▶ _Exercise requirements_
Output only the lines of the entries that follow, starting at the one with "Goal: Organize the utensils" and running down to the one with "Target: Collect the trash", both included and unchanged.

--- Supplied information ---

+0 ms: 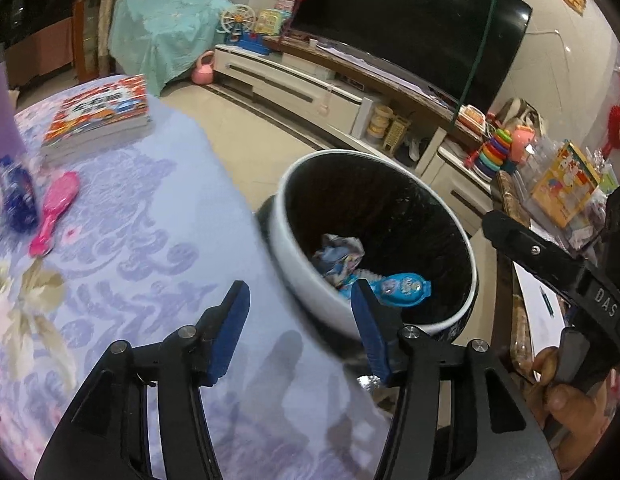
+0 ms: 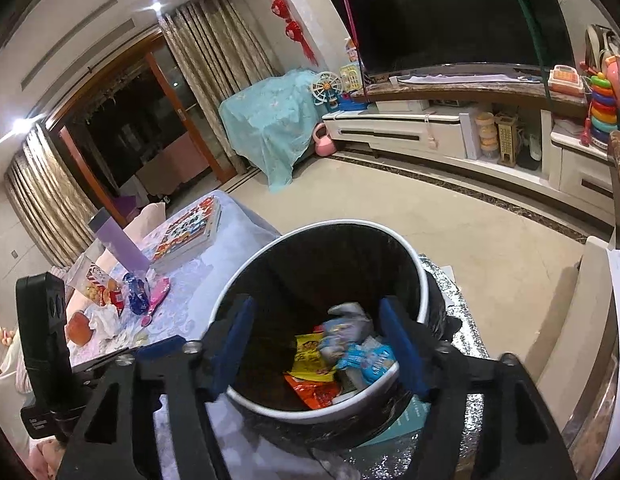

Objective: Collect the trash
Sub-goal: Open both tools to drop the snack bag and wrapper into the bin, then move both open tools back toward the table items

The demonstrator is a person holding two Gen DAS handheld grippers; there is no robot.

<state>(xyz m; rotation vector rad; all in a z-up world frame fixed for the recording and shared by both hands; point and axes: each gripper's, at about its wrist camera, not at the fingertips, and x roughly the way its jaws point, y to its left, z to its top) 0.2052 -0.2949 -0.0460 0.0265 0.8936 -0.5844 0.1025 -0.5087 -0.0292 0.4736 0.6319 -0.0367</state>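
Observation:
A round trash bin [image 1: 302, 264] with a white rim and black liner stands beside the table; it also shows in the right wrist view [image 2: 409, 252]. Inside lie crumpled wrappers: a blue one [image 1: 403, 289], yellow [image 2: 310, 356] and orange [image 2: 315, 394] ones and a light blue one [image 2: 367, 358]. My left gripper [image 1: 300, 330] is open and empty over the table edge by the bin. My right gripper [image 2: 317, 344] is open and empty directly above the bin. On the table a blue wrapper [image 1: 18, 200] and crumpled tissue [image 2: 106, 320] remain.
The table has a lilac floral cloth [image 1: 150, 208]. On it lie a pink hairbrush [image 1: 56, 212], a stack of books [image 1: 98, 120], a purple box [image 2: 118, 240], a snack bag [image 2: 96, 284] and an orange fruit [image 2: 78, 328]. A TV cabinet [image 2: 409, 132] lines the far wall.

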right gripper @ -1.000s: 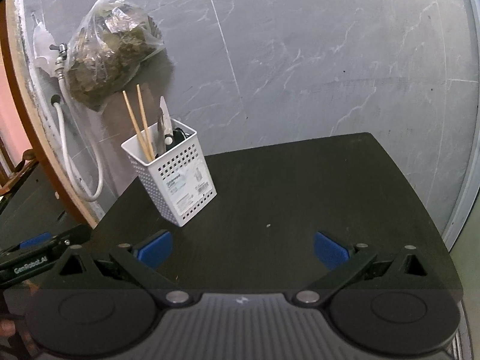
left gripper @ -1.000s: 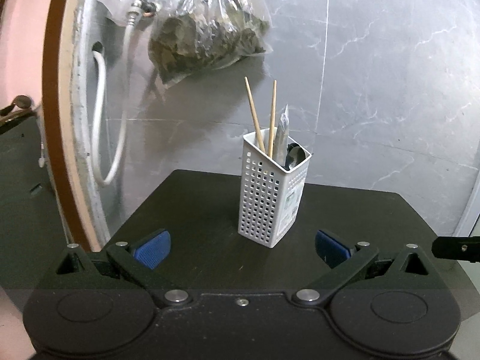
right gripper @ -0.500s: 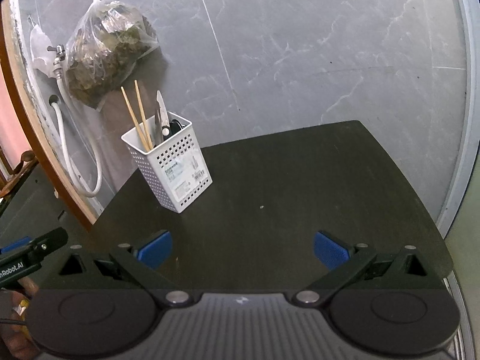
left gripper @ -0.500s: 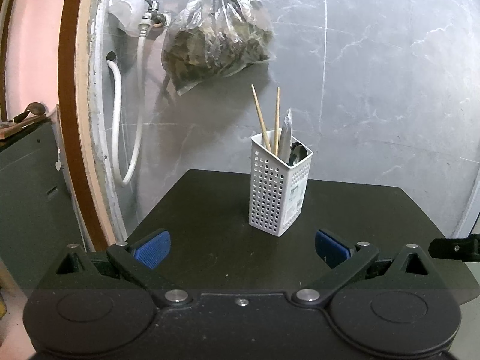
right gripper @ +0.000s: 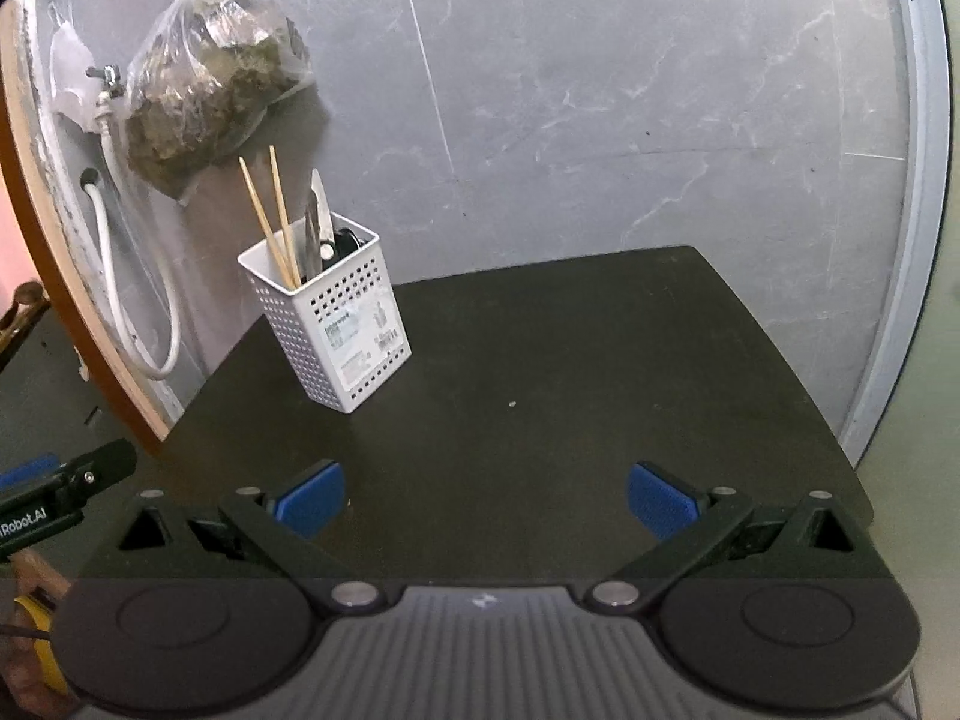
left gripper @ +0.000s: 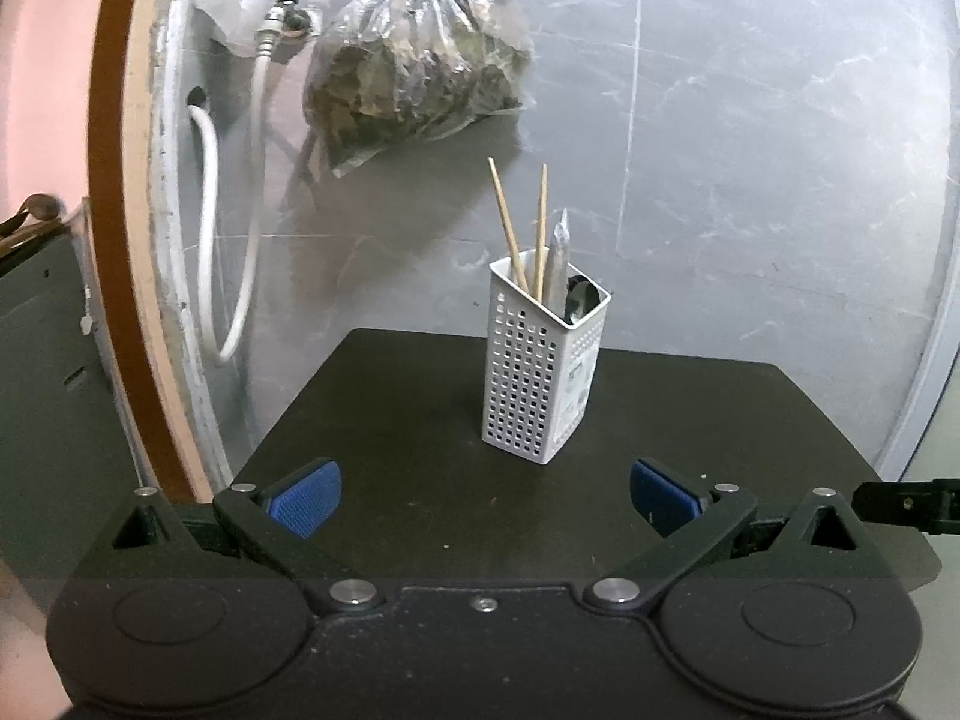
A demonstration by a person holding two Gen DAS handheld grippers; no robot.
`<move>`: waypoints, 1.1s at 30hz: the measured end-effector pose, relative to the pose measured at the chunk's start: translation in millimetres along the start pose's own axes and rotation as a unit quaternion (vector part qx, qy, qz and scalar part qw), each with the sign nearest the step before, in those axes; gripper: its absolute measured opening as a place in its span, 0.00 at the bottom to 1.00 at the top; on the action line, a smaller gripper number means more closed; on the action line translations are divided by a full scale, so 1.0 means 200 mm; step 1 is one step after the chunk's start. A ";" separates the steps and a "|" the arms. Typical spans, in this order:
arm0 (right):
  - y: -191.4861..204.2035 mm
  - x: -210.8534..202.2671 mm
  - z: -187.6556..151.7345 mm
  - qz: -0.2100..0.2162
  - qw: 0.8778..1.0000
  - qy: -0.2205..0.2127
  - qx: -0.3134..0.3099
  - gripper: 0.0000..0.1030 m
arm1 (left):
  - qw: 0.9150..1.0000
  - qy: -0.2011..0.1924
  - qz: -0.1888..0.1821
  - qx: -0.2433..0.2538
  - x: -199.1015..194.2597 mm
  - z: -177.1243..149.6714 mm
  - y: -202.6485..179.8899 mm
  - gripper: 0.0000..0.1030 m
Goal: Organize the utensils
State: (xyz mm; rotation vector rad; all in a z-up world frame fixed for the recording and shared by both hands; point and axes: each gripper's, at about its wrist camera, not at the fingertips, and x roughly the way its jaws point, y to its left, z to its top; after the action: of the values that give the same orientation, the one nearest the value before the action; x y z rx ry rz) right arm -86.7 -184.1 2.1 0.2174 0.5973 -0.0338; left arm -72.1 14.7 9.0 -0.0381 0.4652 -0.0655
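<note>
both grippers level, jaws wide, facing holder (left gripper: pixel 543 360)

I'm looking at a dark table (right gripper: pixel 600 372) with rounded corners, its far edge sitting against the grey wall. One thing is standing directly on it: a white perforated utensil holder (right gripper: pixel 336 324), upright, sitting near the far left corner, label facing the right edge. A tiny pale speck (right gripper: pixel 512 404) is lying mid-table.
</note>
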 end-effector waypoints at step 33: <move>0.04 -0.02 -0.04 -0.020 1.000 0.004 0.013 1.00 | 0.999 0.005 -0.033 0.011 0.01 -0.02 0.02 0.99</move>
State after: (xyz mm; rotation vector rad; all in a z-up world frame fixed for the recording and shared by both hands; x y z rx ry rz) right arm -92.5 -174.5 -0.1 0.2310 0.6097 -0.0789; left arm -71.2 19.2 3.6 -0.0316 0.4732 -0.1359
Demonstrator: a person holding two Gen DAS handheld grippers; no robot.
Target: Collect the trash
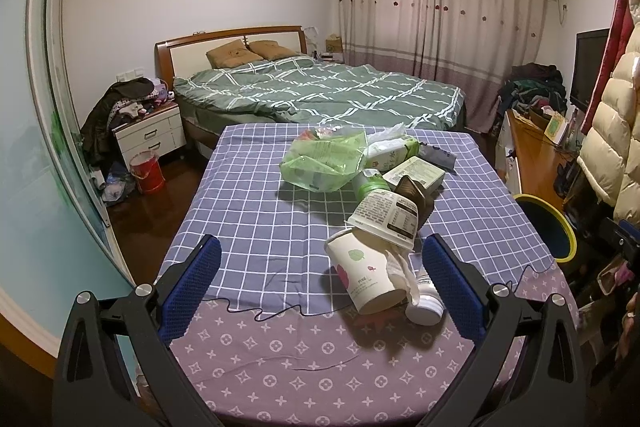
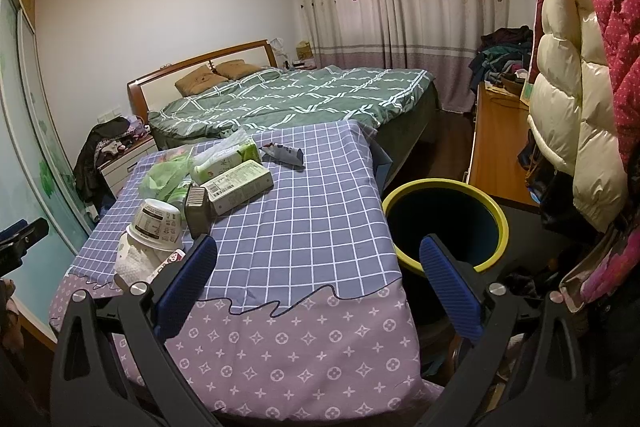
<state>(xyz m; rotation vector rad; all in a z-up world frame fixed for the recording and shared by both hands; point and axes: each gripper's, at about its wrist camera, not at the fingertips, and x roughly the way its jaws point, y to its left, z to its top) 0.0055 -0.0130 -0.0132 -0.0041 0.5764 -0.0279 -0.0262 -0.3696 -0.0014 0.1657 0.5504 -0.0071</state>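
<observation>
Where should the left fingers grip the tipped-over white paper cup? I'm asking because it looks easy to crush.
Grip the white paper cup with the leaf print across its side wall, mid-length. It lies on its side with tissue spilling from its mouth, so come from above with the open left gripper, and squeeze lightly.

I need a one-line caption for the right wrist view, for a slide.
Open right hand-held gripper above a cloth-covered table, trash pile at left, yellow-rimmed bin at right.

Tipped paper cup [image 1: 370,277], tub [image 1: 386,217], green bag [image 1: 324,163] and carton [image 2: 238,185] clustered on table.
</observation>
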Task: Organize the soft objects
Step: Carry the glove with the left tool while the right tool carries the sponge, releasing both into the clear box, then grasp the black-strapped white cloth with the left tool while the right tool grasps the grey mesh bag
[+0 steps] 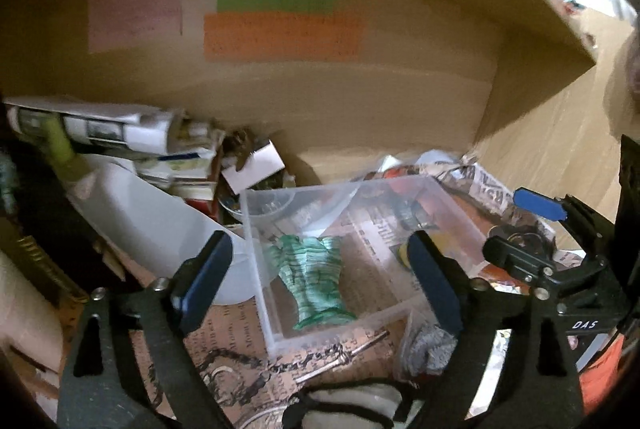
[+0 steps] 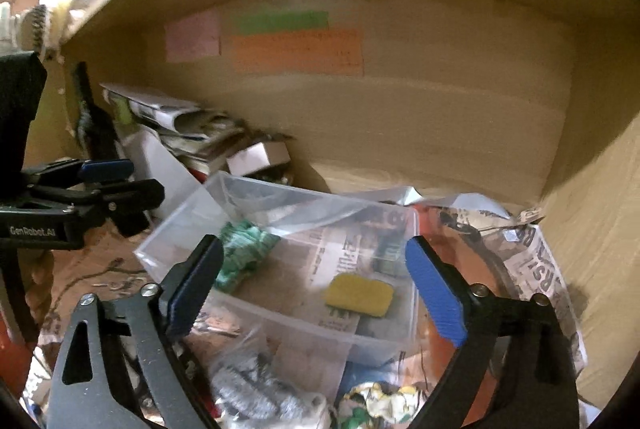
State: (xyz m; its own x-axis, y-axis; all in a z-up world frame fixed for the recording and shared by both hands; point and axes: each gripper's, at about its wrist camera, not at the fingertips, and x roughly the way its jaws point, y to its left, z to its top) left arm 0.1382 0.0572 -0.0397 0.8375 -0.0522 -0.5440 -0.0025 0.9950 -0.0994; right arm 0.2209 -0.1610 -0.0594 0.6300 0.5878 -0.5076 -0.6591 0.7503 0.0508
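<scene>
Both my grippers hover spread wide over the clear plastic bin (image 2: pixel 360 333), holding nothing.

My left gripper (image 1: pixel 320 285) and right gripper (image 2: pixel 316 289) frame the bin, which sits on newspaper (image 2: pixel 532 253); inside lie a green striped soft piece (image 1: pixel 316 277) at its left and a yellow sponge (image 2: pixel 359 294) at its right.

left cam: down my left fingers, close, facing the clear bin (image 1: pixel 340 269) from its left
right cam: same bin (image 2: pixel 280 269) – from the right
shared: bin, cardboard wall (image 1: pixel 320 109)
</scene>
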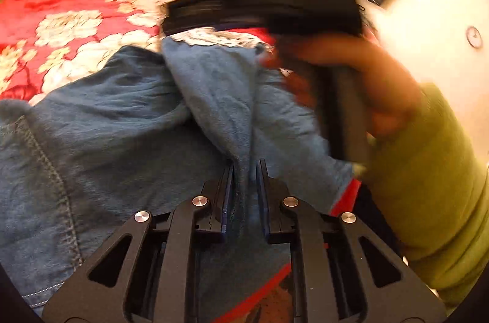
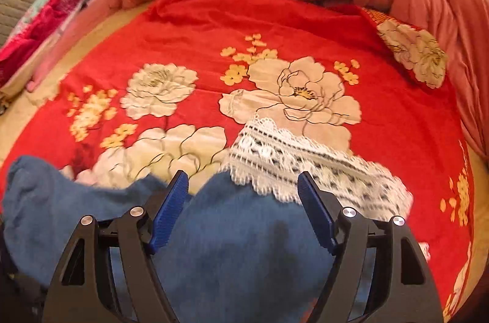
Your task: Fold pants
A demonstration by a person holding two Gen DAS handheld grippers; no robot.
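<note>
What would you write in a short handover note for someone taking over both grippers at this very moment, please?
Left gripper: shut on a ridge of the blue pants.
Right gripper: open, fingers wide, above the pants; nothing held.
Things: the pants lie rumpled on the red flowered bedspread; their white lace trim shows beyond the right gripper. A pocket seam shows in the left wrist view.
Done: one pinch taken on the fabric. No neat fold is visible.
Left: probably grip with the right gripper too, spread the pants flat, then fold them.
</note>
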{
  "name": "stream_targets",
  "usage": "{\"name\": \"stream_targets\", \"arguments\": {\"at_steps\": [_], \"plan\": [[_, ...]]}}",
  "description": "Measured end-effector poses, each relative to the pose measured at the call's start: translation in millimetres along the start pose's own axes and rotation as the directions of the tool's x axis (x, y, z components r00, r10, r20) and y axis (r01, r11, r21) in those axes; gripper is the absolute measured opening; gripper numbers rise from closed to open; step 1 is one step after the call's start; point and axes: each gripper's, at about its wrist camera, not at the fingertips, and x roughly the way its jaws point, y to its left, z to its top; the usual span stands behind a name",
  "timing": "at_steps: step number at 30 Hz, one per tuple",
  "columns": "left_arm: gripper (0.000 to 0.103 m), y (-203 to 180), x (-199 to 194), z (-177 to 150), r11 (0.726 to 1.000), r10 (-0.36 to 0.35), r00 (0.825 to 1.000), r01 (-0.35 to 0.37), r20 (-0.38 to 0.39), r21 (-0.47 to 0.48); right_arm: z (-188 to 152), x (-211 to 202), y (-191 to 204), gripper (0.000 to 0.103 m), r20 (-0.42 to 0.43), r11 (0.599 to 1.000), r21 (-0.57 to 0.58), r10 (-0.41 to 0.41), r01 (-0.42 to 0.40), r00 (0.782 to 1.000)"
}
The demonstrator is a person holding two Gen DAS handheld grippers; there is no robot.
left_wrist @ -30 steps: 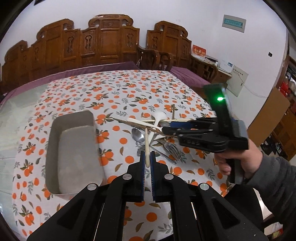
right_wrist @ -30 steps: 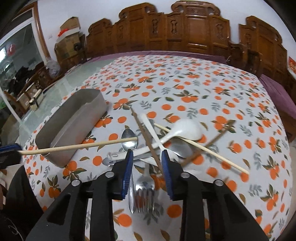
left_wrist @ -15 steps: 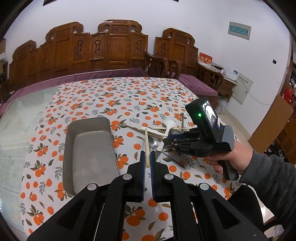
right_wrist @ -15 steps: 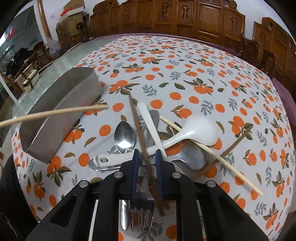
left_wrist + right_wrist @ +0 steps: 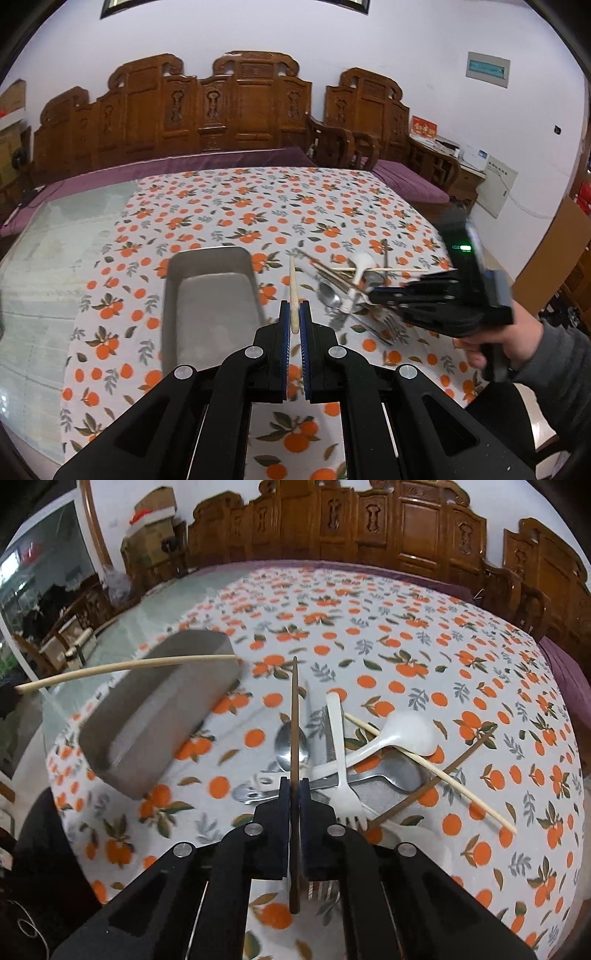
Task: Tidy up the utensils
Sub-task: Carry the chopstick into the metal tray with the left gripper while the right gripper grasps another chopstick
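Note:
My left gripper (image 5: 294, 314) is shut on a pale chopstick (image 5: 293, 284) and holds it in the air just right of the grey metal tray (image 5: 210, 306). In the right wrist view that pale chopstick (image 5: 129, 666) hangs over the tray (image 5: 155, 716). My right gripper (image 5: 294, 786) is closing its jaws, with the pads pressed on a dark chopstick (image 5: 294, 716) that points away over the utensil pile. The pile holds a white spoon (image 5: 402, 731), a white fork (image 5: 341, 760), a metal spoon (image 5: 286, 744) and two more chopsticks.
A person's hand (image 5: 517, 339) holds the right gripper (image 5: 373, 295) over the pile. The table wears an orange-print cloth (image 5: 369, 627); bare glass lies to its left. Carved wooden chairs (image 5: 240, 107) line the far side.
The right jaws have closed on the dark chopstick and raised it off the pile. The left gripper, still gripping the pale chopstick, has drawn back and up, nearer the tray.

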Motion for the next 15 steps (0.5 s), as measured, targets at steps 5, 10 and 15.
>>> {"name": "stream_targets", "arguments": {"at_steps": [5, 10, 15], "plan": [[0.004, 16.5, -2.8, 0.7, 0.998, 0.058, 0.998, -0.058, 0.022, -0.006, 0.4, -17.9, 16.3, 0.006, 0.037, 1.0, 0.019, 0.012, -0.013, 0.999], [0.004, 35.2, 1.5, -0.8, 0.993, 0.115, 0.993, -0.115, 0.018, -0.012, 2.5, -25.7, 33.7, 0.006, 0.056, 0.999, 0.034, 0.015, -0.017, 0.998], [0.004, 55.4, 14.6, -7.9, 0.985, 0.169, 0.986, -0.169, -0.013, -0.025, 6.8, -28.6, 52.6, 0.006, 0.065, 0.999, 0.021, 0.033, -0.035, 0.997]]}}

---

▶ _Response area_
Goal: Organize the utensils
State: (xyz mm; rotation vector rad; all in a z-up world frame fixed for the recording and shared by both hands; point and axes: each gripper's, at about its wrist camera, not at the fingertips, and x roughly the way its jaws point, y to its left, z to its top; after the action: of the values that give the same orientation, the one nearest the value before the action; x y z rx ry rz) right arm -86.7 -184.1 2.1 0.2174 0.5973 -0.0338; left arm -72.1 14.7 9.0 -0.0381 0.4652 -0.0655
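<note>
both grippers level, jaws wide, facing holder (left gripper: pixel 543 360)

I'm looking at a dark table (right gripper: pixel 600 372) with rounded corners, its far edge sitting against the grey wall. One thing is standing directly on it: a white perforated utensil holder (right gripper: pixel 336 324), upright, sitting near the far left corner, label facing the right edge. A tiny pale speck (right gripper: pixel 512 404) is lying mid-table.
</note>
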 end-effector waypoints at step 33: <move>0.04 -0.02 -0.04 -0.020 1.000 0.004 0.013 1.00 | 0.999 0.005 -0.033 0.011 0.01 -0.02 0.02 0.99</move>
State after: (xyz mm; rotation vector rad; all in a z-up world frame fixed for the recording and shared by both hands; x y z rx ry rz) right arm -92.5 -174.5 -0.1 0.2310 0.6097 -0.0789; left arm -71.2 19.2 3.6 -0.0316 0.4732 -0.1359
Demonstrator: a person holding two Gen DAS handheld grippers; no robot.
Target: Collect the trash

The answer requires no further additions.